## Source records
+-------+

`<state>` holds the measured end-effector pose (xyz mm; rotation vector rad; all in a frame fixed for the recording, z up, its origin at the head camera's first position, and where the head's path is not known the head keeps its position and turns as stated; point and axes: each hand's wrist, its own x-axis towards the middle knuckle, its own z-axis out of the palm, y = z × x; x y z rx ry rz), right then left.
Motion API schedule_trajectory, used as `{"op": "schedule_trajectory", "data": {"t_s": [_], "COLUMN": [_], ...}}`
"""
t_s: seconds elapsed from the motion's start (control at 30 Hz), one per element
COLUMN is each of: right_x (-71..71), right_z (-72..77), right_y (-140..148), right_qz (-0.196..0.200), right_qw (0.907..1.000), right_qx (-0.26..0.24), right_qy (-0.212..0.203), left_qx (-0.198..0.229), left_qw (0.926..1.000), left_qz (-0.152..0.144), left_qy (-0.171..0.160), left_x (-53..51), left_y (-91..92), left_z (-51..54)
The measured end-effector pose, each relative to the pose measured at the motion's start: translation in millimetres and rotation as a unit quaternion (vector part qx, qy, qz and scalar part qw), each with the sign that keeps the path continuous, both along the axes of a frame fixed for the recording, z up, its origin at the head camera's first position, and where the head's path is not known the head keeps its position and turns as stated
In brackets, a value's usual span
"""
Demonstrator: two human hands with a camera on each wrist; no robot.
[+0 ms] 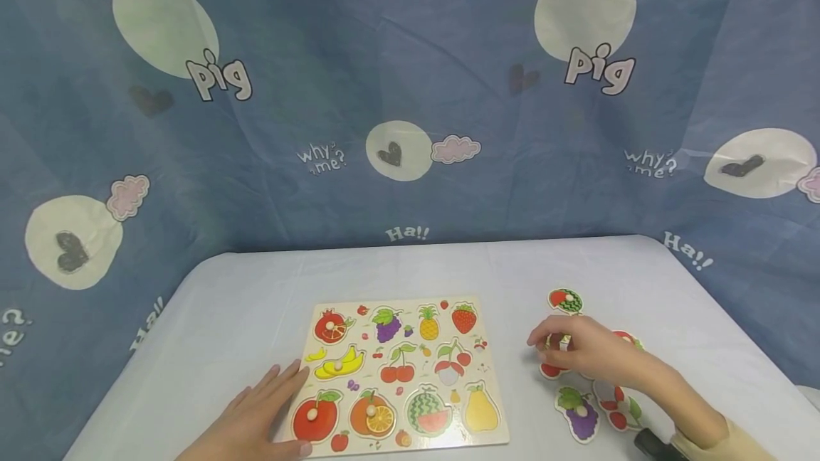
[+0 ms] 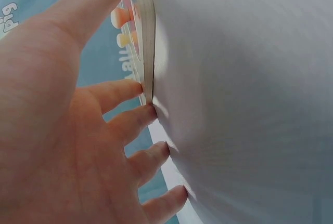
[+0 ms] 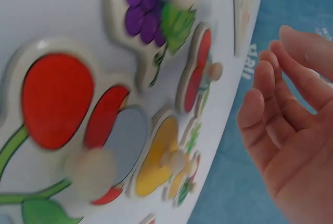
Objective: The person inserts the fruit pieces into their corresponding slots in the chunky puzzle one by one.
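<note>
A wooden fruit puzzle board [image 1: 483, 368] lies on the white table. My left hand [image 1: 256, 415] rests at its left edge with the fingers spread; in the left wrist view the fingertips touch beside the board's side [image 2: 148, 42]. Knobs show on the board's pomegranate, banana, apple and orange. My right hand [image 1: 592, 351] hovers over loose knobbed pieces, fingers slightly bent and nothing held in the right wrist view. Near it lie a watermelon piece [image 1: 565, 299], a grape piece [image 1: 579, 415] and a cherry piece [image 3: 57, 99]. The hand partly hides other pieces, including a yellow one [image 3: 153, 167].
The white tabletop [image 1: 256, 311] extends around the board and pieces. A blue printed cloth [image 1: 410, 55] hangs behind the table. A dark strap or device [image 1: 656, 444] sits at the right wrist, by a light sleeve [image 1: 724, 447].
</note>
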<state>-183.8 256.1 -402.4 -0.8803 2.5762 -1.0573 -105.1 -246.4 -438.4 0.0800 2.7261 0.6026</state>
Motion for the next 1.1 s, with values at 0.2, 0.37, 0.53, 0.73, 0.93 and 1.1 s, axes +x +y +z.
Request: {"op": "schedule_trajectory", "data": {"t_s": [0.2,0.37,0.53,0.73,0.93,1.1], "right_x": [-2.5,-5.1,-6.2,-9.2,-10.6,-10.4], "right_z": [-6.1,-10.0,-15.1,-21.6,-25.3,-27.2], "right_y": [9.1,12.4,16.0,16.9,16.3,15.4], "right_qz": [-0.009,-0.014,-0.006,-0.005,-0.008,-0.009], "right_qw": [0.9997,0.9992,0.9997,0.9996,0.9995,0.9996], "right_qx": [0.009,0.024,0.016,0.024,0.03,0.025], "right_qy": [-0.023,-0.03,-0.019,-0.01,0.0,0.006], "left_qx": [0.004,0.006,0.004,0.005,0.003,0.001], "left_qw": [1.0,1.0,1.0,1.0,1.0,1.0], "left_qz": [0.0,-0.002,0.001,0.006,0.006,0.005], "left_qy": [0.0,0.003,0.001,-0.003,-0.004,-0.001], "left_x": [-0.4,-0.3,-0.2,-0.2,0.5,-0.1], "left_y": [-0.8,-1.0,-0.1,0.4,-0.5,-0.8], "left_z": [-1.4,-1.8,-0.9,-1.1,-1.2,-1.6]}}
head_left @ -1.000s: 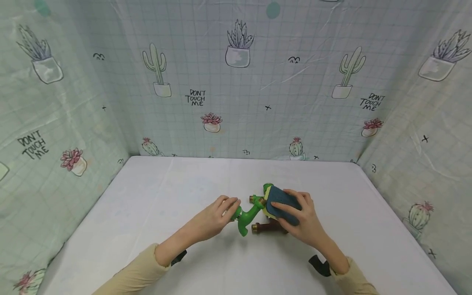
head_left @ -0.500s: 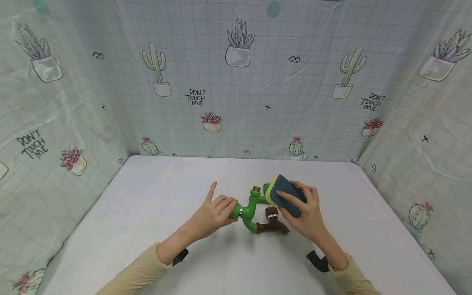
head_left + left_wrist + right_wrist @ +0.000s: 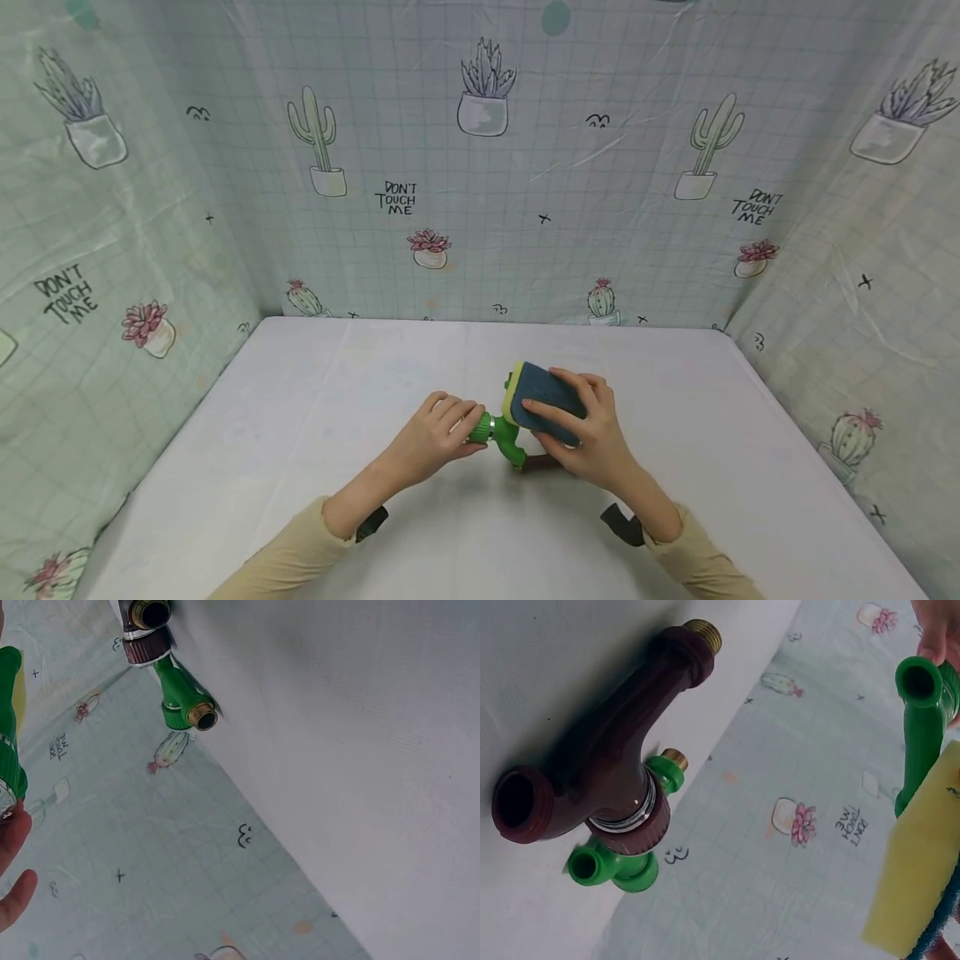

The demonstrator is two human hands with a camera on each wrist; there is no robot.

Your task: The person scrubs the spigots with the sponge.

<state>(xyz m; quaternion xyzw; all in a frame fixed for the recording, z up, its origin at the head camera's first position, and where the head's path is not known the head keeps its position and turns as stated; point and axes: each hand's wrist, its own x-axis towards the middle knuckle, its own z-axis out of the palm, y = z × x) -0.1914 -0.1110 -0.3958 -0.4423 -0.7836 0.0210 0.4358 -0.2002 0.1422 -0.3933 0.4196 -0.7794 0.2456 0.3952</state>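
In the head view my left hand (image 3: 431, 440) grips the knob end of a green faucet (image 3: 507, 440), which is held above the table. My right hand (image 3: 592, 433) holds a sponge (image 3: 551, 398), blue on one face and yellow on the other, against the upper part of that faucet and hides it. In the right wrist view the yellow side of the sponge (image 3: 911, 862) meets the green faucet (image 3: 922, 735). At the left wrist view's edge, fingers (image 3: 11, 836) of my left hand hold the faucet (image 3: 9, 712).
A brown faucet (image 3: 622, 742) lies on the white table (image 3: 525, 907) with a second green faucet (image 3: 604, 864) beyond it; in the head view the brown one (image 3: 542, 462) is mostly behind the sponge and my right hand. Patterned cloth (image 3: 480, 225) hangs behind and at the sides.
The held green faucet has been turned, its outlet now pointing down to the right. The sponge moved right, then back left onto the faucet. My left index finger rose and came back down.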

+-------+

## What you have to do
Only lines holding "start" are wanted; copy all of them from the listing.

## Written solution
t_s: seconds elapsed from the motion's start (control at 30 Hz), one per element
The measured end-effector pose, each relative to the pose measured at the motion's start: translation in millimetres and rotation as a unit quaternion (vector part qx, qy, qz and scalar part qw), each with the sign that keeps the path continuous, both along the axes of a frame fixed for the recording, z up, its origin at the head camera's first position, and where the head's path is not known the head keeps its position and turns as stated

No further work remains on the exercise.